UN envoy says US army killed relative


Iraq's UN ambassador has accused US marines of killing his relative in cold blood during a recent house raid near the western town of Haditha.

Ambassador Samir Sumaidaie, a supporter of the United States, said Mohammed al-Sumaidaie, the 21-year old son of his first cousin, was shot by marines during a raid at his father's house in the village of Al-Shaikh Hadid, near a US military base at the Haditha Dam on Friday.

"All indications point to a killing of an unarmed innocent civilian - a cold-blooded murder," said Sumaidaie, a Sunni.

Accusation

"The marines were smiling at each other as they were leaving," he quoted the mother of the young man as saying.

Sumaidaie, in a telephone conversation with journalists, [and in a lengthy written statement] called for an investigation into the killing, saying outrage over the incident could jeopardize public support for the United States in Iraq.

In response to Sumaidaie, the US military said in a statement from Camp Fallujah in Iraq that the ambassador's allegations "roughly correspond to an incident involving coalition forces on that day in that general location."

"We take these allegations seriously and will thoroughly investigate this incident to determine what happened," said Major General Stephen T. Johnson.

On Tuesday, 100 Iraqi and 1000 US soldiers launched a fresh offensive against insurgents in the Sunni Arab western province of Al-Anbar, focusing along the Euphrates river between the cities of Haditha and Hit, the US military said.

Suspected military actions

Sumaidaie said the incident undermined Iraqis' trust in the United States and raised questions about whether other innocent civilians have been killed.

"The multifaceted damage such a crime causes is profound," he said.

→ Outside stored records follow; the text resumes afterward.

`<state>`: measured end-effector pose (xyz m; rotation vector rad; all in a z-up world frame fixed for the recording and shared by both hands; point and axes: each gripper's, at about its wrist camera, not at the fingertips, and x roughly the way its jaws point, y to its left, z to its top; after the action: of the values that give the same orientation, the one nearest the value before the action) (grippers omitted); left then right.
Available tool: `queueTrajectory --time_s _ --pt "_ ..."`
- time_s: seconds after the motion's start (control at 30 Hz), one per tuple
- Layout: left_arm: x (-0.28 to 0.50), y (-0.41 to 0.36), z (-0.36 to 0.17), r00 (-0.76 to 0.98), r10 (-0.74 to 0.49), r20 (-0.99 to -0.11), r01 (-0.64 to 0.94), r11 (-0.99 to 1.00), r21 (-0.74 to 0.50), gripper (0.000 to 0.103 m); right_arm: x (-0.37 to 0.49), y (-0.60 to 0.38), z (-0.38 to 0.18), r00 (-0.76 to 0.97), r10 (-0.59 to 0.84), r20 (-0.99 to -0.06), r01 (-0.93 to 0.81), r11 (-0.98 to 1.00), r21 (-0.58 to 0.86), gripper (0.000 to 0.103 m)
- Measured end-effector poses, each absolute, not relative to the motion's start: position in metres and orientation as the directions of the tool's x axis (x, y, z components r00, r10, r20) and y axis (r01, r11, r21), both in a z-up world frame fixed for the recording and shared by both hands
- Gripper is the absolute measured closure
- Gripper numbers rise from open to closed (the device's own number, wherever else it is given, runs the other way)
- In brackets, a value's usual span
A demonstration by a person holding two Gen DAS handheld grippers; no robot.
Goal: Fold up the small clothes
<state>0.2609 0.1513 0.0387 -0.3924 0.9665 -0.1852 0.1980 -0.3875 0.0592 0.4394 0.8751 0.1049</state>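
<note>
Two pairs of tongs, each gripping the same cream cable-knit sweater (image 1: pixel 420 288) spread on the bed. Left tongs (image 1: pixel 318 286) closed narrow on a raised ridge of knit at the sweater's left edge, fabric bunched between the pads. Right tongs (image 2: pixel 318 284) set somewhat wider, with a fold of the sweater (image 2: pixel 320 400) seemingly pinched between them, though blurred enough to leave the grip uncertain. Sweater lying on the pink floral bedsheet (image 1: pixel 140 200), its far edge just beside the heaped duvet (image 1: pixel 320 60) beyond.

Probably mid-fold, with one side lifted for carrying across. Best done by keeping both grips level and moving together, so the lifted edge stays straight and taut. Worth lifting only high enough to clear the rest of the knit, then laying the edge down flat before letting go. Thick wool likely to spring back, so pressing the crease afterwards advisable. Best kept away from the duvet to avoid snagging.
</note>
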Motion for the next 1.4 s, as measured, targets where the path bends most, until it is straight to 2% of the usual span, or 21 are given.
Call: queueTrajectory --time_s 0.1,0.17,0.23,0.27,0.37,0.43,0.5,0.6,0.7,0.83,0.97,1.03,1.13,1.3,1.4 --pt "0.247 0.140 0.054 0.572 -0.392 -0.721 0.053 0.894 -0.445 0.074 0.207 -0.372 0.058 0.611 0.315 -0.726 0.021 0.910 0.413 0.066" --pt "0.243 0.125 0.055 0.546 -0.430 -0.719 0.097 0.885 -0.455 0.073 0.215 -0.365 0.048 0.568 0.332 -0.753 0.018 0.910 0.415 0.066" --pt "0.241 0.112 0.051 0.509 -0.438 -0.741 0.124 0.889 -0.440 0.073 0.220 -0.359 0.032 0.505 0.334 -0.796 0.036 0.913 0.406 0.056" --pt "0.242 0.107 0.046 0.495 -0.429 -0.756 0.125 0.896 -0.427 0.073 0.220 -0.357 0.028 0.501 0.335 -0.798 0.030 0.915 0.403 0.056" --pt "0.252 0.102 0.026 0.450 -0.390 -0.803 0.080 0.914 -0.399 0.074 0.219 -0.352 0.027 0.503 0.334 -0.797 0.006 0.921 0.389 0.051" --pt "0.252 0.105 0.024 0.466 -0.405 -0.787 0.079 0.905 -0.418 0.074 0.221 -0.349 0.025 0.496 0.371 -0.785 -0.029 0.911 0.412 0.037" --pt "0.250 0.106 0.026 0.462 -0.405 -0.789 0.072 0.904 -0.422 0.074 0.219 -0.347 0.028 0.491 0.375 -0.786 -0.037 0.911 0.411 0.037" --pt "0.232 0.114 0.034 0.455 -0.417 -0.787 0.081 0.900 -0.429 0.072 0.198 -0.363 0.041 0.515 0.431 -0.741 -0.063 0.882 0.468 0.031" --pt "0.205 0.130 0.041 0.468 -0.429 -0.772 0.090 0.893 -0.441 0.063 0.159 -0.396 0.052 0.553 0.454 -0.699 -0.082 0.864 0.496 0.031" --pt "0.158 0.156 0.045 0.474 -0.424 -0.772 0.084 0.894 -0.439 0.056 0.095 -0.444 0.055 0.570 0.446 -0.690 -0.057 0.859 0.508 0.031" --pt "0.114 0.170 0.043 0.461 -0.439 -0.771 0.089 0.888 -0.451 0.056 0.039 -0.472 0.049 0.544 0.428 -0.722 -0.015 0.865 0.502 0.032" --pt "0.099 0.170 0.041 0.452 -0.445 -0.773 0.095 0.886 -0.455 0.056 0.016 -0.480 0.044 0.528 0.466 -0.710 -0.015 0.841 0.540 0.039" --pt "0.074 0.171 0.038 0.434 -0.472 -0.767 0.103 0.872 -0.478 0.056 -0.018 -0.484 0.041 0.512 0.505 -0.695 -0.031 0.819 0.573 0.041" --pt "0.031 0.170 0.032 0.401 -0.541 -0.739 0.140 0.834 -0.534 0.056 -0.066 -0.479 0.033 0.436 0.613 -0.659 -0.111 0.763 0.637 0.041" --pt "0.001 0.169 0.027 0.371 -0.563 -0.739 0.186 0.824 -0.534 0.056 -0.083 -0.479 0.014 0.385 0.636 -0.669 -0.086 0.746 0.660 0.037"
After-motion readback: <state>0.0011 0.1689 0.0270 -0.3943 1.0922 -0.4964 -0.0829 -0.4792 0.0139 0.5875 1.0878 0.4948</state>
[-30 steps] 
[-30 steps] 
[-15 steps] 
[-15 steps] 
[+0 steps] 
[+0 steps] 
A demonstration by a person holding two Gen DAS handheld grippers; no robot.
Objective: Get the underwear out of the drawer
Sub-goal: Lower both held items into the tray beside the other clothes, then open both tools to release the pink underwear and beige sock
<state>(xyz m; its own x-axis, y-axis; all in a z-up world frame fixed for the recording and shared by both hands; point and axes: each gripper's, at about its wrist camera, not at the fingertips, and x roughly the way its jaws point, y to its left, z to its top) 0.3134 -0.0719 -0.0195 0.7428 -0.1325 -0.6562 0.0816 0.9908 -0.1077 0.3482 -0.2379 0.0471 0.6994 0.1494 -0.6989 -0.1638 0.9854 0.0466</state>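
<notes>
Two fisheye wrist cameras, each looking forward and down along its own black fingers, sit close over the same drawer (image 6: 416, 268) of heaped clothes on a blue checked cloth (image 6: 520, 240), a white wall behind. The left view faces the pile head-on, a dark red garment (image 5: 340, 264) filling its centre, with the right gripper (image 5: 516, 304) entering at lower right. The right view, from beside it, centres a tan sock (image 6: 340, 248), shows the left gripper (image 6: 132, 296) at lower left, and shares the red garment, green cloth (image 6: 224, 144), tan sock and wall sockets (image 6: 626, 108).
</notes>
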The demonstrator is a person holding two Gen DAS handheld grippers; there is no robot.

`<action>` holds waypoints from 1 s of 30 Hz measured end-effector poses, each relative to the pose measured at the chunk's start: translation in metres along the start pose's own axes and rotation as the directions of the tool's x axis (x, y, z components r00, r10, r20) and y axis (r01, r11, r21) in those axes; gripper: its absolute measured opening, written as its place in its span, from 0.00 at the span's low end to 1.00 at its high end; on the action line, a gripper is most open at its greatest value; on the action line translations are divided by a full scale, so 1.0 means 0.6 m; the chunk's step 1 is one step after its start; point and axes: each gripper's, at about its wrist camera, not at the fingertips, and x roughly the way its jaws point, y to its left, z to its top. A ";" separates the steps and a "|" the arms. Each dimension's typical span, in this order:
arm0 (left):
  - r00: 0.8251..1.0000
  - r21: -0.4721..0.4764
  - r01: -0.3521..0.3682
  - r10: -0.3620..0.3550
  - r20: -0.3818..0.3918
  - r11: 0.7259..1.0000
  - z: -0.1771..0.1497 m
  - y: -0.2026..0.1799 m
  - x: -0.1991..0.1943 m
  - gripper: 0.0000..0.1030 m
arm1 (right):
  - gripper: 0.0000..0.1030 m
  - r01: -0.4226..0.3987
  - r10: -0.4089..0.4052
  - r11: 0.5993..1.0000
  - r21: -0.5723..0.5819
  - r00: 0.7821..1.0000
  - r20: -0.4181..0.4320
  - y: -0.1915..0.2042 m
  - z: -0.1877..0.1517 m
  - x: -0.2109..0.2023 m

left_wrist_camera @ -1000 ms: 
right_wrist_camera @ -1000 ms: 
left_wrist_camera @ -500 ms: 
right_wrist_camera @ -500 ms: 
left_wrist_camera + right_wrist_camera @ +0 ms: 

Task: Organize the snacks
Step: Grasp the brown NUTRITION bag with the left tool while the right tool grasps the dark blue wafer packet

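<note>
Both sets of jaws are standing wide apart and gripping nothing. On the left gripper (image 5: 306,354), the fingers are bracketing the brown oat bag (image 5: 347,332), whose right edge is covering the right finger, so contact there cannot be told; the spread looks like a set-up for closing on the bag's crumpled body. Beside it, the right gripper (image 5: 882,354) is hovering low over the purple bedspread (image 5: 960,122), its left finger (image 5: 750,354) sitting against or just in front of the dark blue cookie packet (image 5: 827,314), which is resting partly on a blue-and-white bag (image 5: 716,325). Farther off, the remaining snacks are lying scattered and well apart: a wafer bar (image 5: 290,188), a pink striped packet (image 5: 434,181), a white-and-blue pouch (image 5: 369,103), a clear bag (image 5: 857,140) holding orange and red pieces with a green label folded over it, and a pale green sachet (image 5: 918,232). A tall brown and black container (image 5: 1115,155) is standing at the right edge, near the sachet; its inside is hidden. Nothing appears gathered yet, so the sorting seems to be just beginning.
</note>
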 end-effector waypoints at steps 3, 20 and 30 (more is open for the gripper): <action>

His accusation was first reported in the London Times.

Mohammed al-Sumaidaie, an engineering student, was at his father's house with his mother and other family members on 25 June when marines knocked at the door at about 0010 local time, the ambassador said

The marines, who were accompanied by an interpreter, asked the young al-Sumaidaie if there were weapons in the house, according to an account provided by his mother.

Brother beaten

Family members last saw the young man alive when he went to another room to get a rifle that the family said had no live ammunition but only blanks, the ambassador said.

Soldiers beat one of al-Sumaidaie's brothers and the rest of the family was told to wait outside the house, the ambassador said.

When the marines left the house about an hour later, the interpreter told the mother that her son had been shot and killed, Ambassador Sumaidaie said.

Probe demanded

The family found the young al-Sumaidaie dead with a single bullet wound to the neck.

"Americans come and rough up the youths in the village demanding information which they simply do not have," said the ambassador. "The village like other villages is terrified."

He said that the killing "must be investigated in a credible and convincingly fair way to ensure that justice is done."